▸ **Records provided**

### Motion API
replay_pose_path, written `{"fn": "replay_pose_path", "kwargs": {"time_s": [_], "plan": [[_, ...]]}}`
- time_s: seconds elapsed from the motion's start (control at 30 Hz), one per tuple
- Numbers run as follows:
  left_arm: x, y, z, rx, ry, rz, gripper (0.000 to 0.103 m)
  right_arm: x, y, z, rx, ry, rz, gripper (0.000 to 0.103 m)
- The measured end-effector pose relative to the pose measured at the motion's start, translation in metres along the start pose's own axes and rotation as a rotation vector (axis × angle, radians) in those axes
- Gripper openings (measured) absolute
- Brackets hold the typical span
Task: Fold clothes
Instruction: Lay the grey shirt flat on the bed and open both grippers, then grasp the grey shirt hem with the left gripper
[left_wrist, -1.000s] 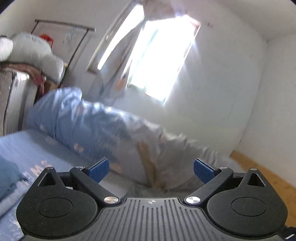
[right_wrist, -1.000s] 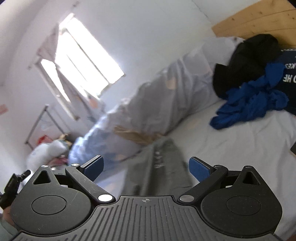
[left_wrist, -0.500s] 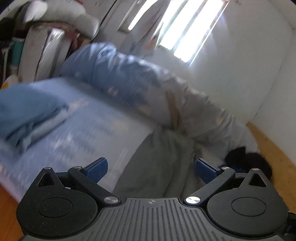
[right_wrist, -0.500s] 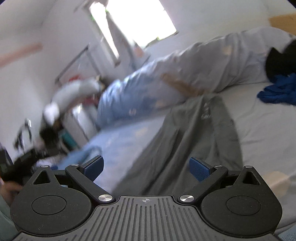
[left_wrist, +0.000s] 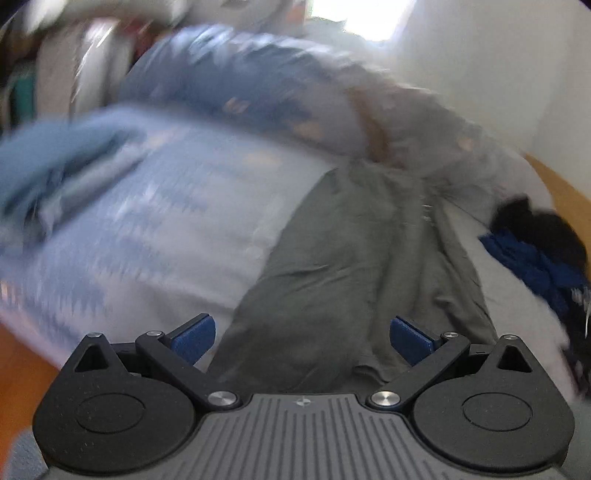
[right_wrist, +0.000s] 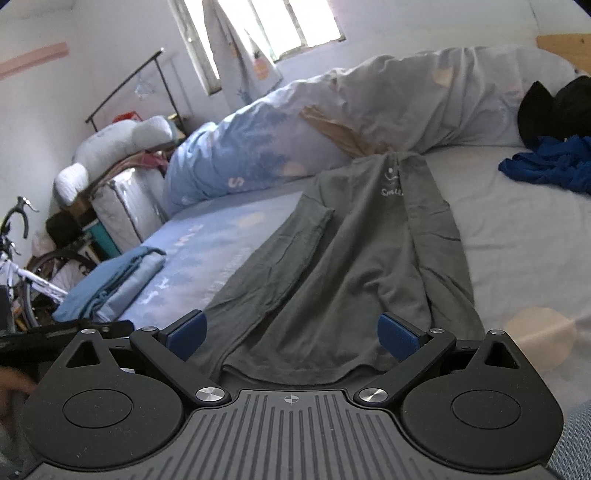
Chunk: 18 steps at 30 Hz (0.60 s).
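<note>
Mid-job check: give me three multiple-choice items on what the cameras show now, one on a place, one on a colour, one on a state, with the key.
1. Where is the grey T-shirt?
A. Spread on the bed
B. On the clothes rail
C. On the floor

2. What colour is the crumpled garment at the far right of the bed?
A. Red
B. Blue
C. Yellow

3. What state are the left claw and right claw in?
A. Both shut on cloth
B. One shut
C. Both open, holding nothing

Key: A, the shirt lies flat on the mattress; B, it is deep blue; C, the fingers stand wide apart above the hem.
</note>
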<state>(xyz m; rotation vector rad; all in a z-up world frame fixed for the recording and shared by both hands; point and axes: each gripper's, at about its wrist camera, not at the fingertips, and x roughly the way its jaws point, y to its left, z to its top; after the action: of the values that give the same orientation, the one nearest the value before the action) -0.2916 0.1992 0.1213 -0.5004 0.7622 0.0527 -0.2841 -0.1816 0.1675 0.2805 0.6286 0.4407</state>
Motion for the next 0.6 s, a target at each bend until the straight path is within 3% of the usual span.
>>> {"fn": "replay_pose_path", "kwargs": {"time_s": [0.07,0.13,0.2,0.3,0.43,0.5,0.6], "plan": [[0.016,0.035,0.0,-0.233,0.049,-0.027,0.094,-0.003,0.001,0.0,-0.003,-0.004,0.008,0.1],[0.026,0.055,0.001,-0.34,0.052,-0.026,0.093,-0.006,0.001,0.0,-0.002,-0.008,0.017,0.1],[0.037,0.059,0.004,-0.338,0.061,-0.021,0.093,-0.01,0.002,0.001,-0.001,-0.014,0.024,0.1],[0.062,0.056,0.007,-0.303,0.14,-0.025,0.093,-0.015,0.002,0.0,-0.005,-0.021,0.028,0.1],[0.084,0.052,0.001,-0.263,0.198,0.047,0.092,-0.019,0.002,-0.001,-0.009,-0.024,0.035,0.1],[0.086,0.054,-0.002,-0.274,0.192,0.058,0.089,-0.018,0.006,-0.002,-0.026,-0.022,0.045,0.1],[0.085,0.059,-0.003,-0.311,0.186,0.08,0.071,-0.012,0.018,-0.006,-0.084,-0.017,0.041,0.1]]}}
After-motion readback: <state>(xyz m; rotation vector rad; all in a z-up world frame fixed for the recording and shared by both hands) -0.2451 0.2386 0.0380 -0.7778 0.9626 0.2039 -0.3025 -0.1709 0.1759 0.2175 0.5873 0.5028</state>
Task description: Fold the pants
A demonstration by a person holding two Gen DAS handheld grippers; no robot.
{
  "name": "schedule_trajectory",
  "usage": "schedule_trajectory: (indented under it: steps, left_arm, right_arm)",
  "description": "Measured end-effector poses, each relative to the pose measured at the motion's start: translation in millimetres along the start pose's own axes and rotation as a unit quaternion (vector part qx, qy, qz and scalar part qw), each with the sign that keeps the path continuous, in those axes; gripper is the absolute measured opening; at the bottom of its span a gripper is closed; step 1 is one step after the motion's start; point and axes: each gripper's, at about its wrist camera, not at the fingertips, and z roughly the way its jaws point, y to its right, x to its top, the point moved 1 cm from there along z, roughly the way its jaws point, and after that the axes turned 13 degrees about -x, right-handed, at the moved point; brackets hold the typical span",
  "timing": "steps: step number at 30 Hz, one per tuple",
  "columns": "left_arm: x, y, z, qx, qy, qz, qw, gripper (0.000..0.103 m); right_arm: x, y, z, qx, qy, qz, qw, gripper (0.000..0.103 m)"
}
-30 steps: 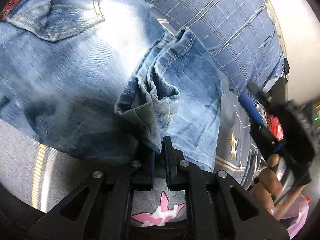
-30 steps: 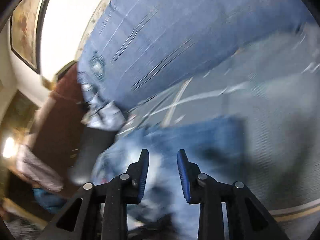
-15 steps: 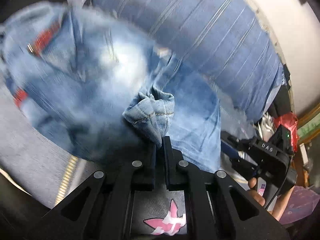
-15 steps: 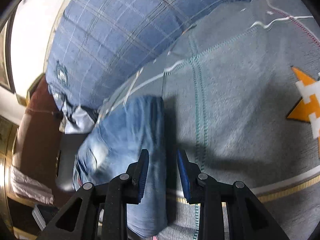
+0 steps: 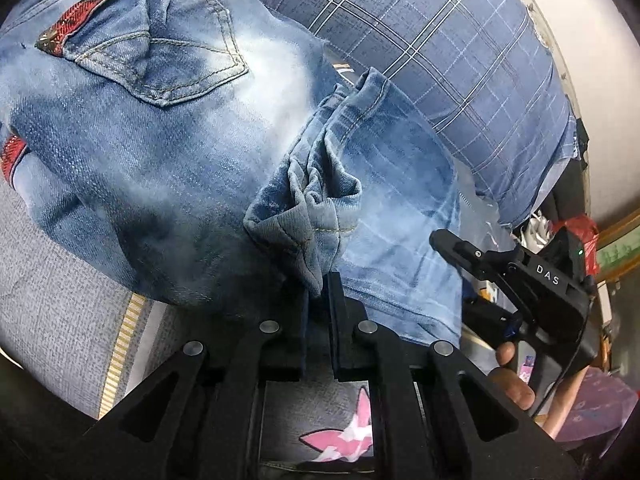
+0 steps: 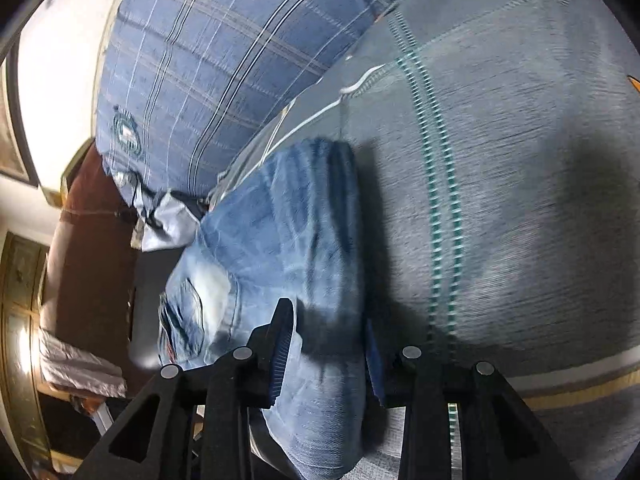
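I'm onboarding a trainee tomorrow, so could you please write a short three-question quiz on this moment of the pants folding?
1. True or false: the left gripper is shut on the hem of the jeans.
2. Which lies behind the jeans, against the wall? A) a wooden chair B) a blue checked pillow C) a laundry basket
3. Fill in: the right gripper hangs over the folded jeans with its jaws ____.

Key
1. True: denim is bunched between the closed fingers.
2. B
3. open; they have just been opening, with denim beneath them but not pinched.
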Motion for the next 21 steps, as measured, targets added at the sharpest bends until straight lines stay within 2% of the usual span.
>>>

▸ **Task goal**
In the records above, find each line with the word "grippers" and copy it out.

▸ **Result**
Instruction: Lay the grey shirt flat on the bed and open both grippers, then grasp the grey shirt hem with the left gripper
A demonstration by a person holding two Gen DAS handheld grippers; no robot.

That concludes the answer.